Radicalism is inseparable from Freemasonry. When we say this, we have said everything. During the debate in the Chamber of Deputies on the Fascist leagues, Mr. Xavier Vallat recalled that Trotsky had once “prohibited” French Communists from participating in masonic lodges. Mr. Jammy Schmidt, a high authority in this field, we believe, immediately explained this edict by the incompatibility between despotic Bolshevism and the “free spirit”. We shall not enter into a dispute over this point with the Radical deputy. But we still consider that a labour representative who seeks inspiration or solace in the vapid masonic cult of class collaboration is undeserving of the slightest trust. It was not accidental that the cartel was supplemented by the extensive participation of the Socialists in the mummery of the lodges. Now the time has come for the repentant Communists also to don the aprons! Incidentally, the newly converted pupils will be able to serve the old masters of the cartel more comfortably in aprons.
But, we are told, not without indignation, the People’s Front is not a cartel at all, but a mass movement. There is, of course, no lack of pompous definitions, but they do not change the nature of things. The job of the cartel always consisted in putting a brake upon the mass movement, directing it into the channels of class collaboration. This is precisely the job of the People’s Front as well. The difference between them – and not an unimportant one – is that the traditional cartel was applied during the comparatively peaceful and stable epochs of the parliamentary régime. Now, however, when the masses are impatient and explosive, a more imposing brake is needed, with the participation of the “Communists”. Joint meetings, parade processions, oaths, mixing the banners of the Commune and of Versailles, noise, bedlam, demagogy – all these serve a single aim: to curb and demoralize the mass movement.
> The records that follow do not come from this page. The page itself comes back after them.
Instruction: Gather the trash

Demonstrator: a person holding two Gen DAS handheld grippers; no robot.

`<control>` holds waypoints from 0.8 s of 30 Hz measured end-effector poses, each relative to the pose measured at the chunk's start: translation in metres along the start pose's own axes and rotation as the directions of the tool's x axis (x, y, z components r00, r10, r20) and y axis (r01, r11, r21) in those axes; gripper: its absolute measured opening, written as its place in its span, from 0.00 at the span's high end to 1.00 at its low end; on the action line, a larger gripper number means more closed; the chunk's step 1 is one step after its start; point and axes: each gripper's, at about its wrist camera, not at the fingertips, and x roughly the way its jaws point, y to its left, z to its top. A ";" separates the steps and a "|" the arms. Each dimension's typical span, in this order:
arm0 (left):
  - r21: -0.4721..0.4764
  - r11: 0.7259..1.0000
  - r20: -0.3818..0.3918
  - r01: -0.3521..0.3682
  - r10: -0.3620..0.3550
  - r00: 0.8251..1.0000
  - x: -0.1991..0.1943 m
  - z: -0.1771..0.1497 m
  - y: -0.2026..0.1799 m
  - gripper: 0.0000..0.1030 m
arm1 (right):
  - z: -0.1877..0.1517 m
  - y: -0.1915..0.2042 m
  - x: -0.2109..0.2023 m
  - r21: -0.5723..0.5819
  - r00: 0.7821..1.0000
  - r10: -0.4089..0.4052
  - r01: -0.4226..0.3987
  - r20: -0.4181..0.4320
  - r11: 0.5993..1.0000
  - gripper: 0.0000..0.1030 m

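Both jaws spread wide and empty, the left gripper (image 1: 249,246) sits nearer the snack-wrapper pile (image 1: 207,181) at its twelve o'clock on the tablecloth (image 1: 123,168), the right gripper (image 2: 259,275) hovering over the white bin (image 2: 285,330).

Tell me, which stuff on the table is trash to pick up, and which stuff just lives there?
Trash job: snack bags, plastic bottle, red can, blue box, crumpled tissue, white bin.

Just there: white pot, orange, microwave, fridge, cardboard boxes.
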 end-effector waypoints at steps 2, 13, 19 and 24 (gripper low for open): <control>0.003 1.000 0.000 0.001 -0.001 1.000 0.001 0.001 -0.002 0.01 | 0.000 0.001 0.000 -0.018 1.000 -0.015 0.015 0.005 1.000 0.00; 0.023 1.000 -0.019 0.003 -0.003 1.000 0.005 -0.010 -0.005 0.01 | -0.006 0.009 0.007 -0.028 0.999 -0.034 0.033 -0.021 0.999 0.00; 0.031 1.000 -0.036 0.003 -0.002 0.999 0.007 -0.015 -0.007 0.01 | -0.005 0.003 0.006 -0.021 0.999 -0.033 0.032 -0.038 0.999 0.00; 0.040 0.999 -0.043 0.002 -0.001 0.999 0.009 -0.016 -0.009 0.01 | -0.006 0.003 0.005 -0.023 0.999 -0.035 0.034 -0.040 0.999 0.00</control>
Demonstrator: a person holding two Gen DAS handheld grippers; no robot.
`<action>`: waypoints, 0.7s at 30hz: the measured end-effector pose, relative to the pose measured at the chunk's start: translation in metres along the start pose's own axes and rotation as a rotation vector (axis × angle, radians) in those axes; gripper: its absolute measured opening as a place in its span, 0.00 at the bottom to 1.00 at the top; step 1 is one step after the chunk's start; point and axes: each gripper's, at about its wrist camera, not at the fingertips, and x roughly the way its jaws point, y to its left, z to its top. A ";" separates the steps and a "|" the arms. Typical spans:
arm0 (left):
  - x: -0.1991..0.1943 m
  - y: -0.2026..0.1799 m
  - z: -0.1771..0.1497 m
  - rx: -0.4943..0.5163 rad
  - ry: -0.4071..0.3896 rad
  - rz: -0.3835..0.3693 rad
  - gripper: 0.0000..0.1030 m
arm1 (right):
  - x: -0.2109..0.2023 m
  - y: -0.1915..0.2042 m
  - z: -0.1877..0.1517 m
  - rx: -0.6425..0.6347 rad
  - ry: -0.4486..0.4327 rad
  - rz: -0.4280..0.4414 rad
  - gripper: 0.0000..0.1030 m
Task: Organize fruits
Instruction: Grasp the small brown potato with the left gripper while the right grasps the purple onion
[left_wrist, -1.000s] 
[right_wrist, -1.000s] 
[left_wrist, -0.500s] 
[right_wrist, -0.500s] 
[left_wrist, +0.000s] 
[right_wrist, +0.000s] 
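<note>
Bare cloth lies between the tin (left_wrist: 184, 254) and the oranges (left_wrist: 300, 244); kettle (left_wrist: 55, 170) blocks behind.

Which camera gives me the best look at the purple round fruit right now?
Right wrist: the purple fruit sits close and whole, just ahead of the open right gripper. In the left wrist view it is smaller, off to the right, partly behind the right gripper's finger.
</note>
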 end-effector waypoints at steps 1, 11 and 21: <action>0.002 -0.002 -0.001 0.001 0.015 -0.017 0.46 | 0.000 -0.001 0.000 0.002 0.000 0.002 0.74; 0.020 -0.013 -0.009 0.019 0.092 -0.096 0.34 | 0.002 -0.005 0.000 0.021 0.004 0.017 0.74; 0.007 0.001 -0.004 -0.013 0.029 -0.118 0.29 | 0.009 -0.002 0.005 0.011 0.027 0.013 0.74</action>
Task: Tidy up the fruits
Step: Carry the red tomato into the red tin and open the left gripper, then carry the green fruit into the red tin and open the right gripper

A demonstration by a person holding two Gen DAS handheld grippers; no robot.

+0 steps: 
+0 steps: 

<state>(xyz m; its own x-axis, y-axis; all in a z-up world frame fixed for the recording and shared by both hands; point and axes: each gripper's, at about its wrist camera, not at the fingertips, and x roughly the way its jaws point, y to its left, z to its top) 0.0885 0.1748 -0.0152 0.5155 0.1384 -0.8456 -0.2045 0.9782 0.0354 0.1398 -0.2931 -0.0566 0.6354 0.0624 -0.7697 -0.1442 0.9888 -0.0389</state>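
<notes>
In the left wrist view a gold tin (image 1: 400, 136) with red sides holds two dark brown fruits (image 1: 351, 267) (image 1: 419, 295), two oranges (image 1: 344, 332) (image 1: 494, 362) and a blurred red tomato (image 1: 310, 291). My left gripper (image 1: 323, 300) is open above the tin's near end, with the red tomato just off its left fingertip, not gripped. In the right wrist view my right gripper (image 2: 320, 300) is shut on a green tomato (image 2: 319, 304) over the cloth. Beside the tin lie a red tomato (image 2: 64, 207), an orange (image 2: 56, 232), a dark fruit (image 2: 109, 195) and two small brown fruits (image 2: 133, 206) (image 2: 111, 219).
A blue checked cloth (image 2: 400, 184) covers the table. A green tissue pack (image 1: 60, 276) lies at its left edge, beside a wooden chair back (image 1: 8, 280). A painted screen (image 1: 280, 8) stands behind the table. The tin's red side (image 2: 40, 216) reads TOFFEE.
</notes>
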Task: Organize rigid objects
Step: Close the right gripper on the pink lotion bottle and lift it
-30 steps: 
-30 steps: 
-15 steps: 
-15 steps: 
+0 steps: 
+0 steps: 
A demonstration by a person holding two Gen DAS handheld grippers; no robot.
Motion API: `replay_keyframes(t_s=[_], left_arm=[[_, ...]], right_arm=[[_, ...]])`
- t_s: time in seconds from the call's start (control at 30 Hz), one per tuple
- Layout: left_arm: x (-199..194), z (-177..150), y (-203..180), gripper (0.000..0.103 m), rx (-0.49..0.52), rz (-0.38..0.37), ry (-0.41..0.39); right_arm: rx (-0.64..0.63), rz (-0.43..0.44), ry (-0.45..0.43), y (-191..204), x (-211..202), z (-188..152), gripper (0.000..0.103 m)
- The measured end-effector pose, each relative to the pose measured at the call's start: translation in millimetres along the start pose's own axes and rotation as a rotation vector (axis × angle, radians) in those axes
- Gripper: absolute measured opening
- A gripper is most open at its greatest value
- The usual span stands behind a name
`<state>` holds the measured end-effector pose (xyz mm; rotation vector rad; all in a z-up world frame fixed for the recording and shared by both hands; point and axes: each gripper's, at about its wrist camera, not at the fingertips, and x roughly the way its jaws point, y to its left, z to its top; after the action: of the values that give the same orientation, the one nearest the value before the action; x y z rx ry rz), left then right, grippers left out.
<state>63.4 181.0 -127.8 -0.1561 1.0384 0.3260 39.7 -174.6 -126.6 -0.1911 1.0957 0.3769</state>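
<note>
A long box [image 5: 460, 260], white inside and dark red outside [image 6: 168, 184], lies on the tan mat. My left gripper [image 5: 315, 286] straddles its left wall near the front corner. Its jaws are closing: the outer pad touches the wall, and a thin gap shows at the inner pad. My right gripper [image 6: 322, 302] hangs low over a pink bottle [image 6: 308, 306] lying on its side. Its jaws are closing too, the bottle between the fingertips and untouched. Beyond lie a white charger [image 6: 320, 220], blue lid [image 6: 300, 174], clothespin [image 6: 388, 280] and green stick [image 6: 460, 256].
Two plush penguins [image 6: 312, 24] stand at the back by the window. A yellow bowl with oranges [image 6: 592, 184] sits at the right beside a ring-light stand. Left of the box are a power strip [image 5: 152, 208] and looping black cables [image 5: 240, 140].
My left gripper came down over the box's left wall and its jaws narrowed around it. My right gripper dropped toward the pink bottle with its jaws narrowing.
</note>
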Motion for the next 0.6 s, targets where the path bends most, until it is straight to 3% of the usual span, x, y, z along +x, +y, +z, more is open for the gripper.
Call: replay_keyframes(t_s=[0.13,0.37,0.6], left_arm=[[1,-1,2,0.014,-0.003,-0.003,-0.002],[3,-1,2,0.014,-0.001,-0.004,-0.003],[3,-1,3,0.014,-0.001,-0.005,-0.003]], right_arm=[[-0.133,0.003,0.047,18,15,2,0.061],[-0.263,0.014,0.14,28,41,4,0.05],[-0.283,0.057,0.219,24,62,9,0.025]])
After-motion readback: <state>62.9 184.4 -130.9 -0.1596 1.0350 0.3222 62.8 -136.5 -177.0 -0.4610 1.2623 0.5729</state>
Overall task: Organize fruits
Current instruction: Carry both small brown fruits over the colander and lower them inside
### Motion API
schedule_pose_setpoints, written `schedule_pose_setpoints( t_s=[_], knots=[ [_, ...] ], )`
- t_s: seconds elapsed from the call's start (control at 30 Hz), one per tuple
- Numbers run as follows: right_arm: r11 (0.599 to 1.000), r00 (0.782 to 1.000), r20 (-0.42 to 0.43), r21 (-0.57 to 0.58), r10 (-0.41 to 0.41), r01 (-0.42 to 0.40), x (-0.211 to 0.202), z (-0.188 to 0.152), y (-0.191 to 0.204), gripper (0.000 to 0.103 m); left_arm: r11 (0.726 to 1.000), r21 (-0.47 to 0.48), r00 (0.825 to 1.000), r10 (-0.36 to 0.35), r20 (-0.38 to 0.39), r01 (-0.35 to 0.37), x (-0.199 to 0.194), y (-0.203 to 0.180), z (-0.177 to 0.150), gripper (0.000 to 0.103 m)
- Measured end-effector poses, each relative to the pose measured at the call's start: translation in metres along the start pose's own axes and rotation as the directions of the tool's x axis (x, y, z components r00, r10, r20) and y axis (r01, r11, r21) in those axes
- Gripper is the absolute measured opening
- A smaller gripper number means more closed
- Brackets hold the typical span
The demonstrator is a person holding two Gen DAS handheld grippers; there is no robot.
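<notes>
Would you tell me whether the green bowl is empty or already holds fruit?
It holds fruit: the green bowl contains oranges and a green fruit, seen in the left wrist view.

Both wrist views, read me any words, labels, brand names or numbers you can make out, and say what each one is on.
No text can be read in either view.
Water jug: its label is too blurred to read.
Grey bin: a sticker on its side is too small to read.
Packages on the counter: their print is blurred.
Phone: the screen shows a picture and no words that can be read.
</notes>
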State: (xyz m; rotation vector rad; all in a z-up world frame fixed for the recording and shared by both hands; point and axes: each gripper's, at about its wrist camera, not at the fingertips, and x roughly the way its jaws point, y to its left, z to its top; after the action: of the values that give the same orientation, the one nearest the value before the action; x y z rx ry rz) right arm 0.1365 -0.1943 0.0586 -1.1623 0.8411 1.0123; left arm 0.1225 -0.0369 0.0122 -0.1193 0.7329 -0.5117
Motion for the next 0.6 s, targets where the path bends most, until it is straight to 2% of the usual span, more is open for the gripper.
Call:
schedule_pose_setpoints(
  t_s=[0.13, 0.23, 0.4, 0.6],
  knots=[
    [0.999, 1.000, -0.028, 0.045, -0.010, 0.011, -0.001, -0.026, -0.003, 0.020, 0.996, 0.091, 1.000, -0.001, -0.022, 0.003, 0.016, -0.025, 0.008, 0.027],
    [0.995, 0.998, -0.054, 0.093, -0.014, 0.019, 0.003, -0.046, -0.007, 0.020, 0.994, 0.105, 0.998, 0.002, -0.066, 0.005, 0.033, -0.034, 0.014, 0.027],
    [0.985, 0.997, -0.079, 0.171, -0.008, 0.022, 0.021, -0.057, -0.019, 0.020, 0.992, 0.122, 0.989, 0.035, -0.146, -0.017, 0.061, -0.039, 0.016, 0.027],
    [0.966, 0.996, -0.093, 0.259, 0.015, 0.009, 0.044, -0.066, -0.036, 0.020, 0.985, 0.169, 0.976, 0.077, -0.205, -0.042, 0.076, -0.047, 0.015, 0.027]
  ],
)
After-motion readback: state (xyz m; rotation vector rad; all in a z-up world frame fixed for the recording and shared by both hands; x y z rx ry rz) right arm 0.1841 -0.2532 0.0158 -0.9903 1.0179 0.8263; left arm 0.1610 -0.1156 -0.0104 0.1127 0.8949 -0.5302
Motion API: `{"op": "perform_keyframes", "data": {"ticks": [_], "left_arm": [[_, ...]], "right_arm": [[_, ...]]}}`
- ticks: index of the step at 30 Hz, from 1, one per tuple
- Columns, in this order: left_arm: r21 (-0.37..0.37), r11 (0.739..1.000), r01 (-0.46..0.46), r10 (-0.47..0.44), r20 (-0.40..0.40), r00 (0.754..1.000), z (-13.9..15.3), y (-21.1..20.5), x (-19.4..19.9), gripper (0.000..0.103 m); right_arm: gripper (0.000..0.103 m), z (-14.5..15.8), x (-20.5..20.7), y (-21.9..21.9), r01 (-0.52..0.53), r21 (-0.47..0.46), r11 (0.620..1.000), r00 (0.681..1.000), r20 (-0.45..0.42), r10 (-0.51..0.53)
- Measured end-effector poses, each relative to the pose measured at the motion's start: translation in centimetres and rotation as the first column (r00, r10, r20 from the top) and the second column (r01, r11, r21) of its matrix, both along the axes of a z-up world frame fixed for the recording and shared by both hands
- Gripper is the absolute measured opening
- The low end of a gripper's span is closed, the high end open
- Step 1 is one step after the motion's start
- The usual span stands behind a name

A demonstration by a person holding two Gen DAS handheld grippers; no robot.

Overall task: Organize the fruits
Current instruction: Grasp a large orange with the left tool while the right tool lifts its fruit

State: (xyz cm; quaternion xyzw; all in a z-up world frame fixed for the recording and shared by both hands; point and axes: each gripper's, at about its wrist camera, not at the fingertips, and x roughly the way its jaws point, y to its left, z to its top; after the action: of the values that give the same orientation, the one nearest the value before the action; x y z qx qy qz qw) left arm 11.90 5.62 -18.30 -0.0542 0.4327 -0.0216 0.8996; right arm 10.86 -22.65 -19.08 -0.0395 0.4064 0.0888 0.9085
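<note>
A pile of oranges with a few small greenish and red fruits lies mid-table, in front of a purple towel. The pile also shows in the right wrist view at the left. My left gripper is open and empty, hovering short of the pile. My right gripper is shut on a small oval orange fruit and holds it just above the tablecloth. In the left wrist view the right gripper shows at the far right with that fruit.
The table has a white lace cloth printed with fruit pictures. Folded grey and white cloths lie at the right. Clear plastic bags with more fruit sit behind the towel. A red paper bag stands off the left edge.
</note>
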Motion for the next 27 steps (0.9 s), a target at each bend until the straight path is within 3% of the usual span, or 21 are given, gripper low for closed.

While justifying himself in the Chamber before the rights, Sarraut declared that his innocent concessions to the People’s Front were nothing else than the safety valve of the régime. Such frankness may have seemed imprudent. But it was rewarded by violent applause from the benches of the extreme left. There was no reason, therefore, for Sarraut to be bashful. In any case, he succeeded, perhaps not quite consciously, in providing a classic definition of the People’s Front: a safety valve for the mass movement. M. Sarraut is in every way fortunate with his aphorisms!
* * *
Foreign policy is the continuation of home policy. Having entirely renounced the viewpoint of the proletariat, Blum, Cachin and Co. adopt, under the screen of “collective security” and “international law”, the viewpoint of national imperialism. They are preparing precisely the same policy of bootlicking which they had conducted in the years 1914 to 1918, adding only the phrase “For the Defence of the USSR”. Yet during the years 1918-23, when Soviet diplomacy was also obliged to veer considerably and to conclude a good many agreements, not a single one of the sections of the Communist International so much as even dared to think of a bloc with its own bourgeoisie! Is not this alone ample proof of the sincerity of Stalin’s renunciation of the world revolution?
The self-same motives which impelled the present leaders of the Comintern to suckle at the paps of “democracy” in its period of agony led them to discover the glorious image of the League of Nations, when the death rattle was already emanating from it. Thus was created a common platform of foreign policy between the Radicals and the Soviet Union. The home program of the People’s Front is concocted of generalities which allow of as liberal an interpretation as does the Geneva covenant. The general meaning of the program is to leave everything as of old. Meanwhile, the masses refuse to accept the old any longer: therein lies the gist of the political crisis.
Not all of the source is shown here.